■ **Description of the task**
Only the lines below from the one containing "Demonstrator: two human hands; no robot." to the one containing "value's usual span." should be repeated, both included and unchanged.

■ **Provided data**
####################

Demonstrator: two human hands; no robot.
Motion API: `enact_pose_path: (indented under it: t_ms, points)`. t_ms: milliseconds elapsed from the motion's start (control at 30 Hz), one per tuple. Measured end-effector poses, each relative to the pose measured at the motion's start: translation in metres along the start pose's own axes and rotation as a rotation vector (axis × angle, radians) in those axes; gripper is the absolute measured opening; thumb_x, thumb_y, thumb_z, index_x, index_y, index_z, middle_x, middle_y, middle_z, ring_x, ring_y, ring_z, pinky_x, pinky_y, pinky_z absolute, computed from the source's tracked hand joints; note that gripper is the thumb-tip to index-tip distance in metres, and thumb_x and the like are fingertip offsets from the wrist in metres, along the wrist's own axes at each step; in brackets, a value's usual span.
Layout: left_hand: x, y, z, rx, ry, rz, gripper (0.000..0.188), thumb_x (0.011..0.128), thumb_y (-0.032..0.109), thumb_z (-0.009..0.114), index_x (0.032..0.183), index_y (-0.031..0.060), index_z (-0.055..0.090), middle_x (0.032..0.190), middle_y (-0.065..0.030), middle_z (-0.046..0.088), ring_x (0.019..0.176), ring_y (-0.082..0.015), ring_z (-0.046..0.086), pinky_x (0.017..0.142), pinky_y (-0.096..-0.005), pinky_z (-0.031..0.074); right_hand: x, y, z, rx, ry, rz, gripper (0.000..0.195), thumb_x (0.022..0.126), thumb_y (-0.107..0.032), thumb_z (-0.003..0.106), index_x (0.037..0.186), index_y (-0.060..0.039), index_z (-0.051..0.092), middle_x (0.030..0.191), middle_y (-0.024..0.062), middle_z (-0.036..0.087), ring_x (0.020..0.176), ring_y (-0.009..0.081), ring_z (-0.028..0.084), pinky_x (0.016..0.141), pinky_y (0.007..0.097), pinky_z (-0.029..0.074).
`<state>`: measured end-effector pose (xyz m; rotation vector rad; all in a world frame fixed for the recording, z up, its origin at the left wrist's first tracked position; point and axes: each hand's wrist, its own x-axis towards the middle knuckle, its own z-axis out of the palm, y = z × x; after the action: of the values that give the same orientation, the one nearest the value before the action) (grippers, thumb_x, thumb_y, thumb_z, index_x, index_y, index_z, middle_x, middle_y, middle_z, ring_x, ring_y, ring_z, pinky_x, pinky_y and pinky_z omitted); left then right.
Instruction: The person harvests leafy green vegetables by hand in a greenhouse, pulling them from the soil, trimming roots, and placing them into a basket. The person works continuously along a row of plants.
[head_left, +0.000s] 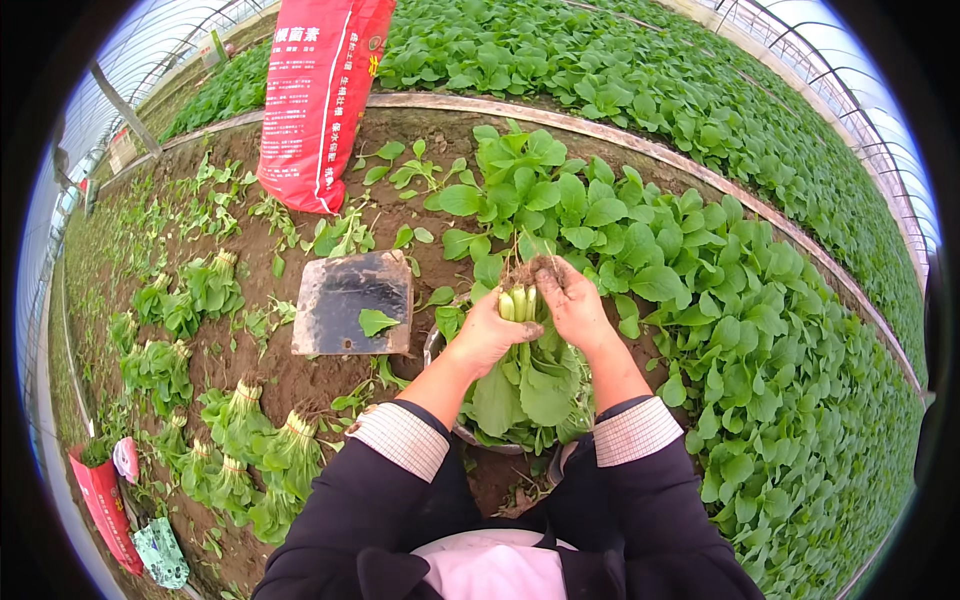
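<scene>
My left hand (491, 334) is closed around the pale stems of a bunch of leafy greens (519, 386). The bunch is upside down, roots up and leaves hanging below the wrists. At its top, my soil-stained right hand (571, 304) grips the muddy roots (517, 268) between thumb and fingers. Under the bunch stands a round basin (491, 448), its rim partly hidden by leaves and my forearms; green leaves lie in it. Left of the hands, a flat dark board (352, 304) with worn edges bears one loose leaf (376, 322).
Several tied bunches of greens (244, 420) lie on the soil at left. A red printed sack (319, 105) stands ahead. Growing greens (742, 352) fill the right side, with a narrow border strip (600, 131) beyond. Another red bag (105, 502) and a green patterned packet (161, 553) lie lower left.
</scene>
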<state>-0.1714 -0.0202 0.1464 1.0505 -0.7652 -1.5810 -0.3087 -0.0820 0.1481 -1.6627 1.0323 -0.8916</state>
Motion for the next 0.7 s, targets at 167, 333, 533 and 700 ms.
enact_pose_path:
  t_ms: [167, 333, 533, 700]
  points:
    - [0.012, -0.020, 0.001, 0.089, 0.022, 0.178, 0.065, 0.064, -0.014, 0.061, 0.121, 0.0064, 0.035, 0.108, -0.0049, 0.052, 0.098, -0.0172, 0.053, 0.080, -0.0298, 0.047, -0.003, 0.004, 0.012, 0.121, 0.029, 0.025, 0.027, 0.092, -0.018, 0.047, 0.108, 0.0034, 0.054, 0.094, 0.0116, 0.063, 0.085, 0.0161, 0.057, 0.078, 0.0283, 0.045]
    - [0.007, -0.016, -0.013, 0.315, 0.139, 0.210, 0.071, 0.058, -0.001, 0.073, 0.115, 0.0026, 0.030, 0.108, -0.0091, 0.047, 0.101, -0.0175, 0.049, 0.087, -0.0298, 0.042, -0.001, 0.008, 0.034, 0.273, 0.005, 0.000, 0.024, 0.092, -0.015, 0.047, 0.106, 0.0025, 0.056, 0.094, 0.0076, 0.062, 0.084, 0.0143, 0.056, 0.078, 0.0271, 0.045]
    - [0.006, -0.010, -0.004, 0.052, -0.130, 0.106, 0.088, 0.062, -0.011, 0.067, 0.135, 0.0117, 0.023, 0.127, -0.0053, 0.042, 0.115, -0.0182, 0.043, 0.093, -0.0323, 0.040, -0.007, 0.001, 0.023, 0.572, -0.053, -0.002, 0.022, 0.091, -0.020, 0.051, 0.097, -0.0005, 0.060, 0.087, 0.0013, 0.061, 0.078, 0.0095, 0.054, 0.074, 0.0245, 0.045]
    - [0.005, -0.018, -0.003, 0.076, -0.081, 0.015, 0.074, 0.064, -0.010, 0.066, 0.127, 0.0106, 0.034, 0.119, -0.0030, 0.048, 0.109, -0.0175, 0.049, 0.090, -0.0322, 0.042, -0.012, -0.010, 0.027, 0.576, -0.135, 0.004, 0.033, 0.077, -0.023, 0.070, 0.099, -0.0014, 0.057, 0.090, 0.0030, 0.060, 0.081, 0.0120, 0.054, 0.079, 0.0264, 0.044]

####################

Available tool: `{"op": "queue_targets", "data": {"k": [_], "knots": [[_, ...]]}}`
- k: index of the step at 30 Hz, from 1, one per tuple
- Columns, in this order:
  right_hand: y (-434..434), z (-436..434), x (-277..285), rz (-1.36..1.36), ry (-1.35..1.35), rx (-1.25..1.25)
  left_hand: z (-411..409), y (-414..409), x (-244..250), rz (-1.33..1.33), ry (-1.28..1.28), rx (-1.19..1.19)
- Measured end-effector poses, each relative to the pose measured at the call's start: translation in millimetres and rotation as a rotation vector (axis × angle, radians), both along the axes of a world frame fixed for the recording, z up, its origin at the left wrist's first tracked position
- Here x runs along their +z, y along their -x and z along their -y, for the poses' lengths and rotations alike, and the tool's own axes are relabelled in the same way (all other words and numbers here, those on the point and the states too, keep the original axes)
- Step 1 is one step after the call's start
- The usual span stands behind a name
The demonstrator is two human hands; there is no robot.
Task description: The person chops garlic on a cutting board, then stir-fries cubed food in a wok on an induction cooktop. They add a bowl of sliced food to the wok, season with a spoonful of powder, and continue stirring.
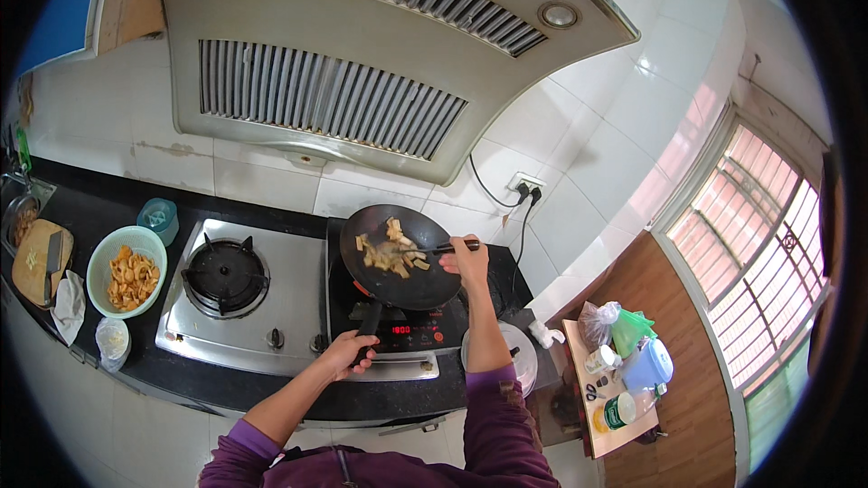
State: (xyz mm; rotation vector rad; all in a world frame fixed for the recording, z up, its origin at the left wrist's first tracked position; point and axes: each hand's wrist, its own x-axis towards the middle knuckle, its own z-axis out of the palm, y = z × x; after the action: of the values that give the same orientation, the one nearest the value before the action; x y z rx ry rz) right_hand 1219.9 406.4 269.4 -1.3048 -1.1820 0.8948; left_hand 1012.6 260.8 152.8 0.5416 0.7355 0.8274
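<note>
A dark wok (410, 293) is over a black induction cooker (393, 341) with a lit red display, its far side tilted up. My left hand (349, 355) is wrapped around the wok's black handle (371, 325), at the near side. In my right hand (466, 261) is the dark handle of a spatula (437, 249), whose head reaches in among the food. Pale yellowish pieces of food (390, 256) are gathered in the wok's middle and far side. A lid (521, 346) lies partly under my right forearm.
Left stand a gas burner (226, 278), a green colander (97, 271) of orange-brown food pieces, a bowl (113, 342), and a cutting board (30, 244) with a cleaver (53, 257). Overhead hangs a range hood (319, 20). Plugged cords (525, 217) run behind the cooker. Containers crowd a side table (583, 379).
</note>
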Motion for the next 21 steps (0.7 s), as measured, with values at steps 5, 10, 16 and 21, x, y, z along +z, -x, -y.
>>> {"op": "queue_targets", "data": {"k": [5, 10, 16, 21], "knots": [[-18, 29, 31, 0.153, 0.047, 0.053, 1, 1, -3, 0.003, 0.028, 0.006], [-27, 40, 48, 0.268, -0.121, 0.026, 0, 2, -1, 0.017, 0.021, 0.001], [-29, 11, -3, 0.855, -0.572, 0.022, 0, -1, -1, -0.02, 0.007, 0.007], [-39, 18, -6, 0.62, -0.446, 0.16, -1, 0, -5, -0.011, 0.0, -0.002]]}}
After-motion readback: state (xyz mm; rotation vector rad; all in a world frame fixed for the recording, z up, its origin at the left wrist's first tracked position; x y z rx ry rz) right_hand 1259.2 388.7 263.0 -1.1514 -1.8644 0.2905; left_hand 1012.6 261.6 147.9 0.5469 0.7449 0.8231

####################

■ **Output below**
Demonstrator: two human hands; no robot.
Motion API: `enact_pose_path: (indented under it: t_ms, points)`. t_ms: milliseconds elapsed from the motion's start (control at 30 Hz), one per tuple. Measured end-effector poses, each relative to the pose measured at the motion's start: translation in metres along the start pose's own axes and rotation as a rotation vector (axis × angle, radians) in those axes; gripper is the absolute measured opening; thumb_x, thumb_y, thumb_z, index_x, index_y, index_z, middle_x, middle_y, middle_z, ring_x, ring_y, ring_z, pinky_x, pinky_y, pinky_z absolute, computed from the source's tracked hand joints; note that gripper is the thumb-tip to index-tip distance in metres, and thumb_x and the like are fingertip offsets from the wrist in metres, along the wrist's own axes at each step; in brackets, a value's usual span.

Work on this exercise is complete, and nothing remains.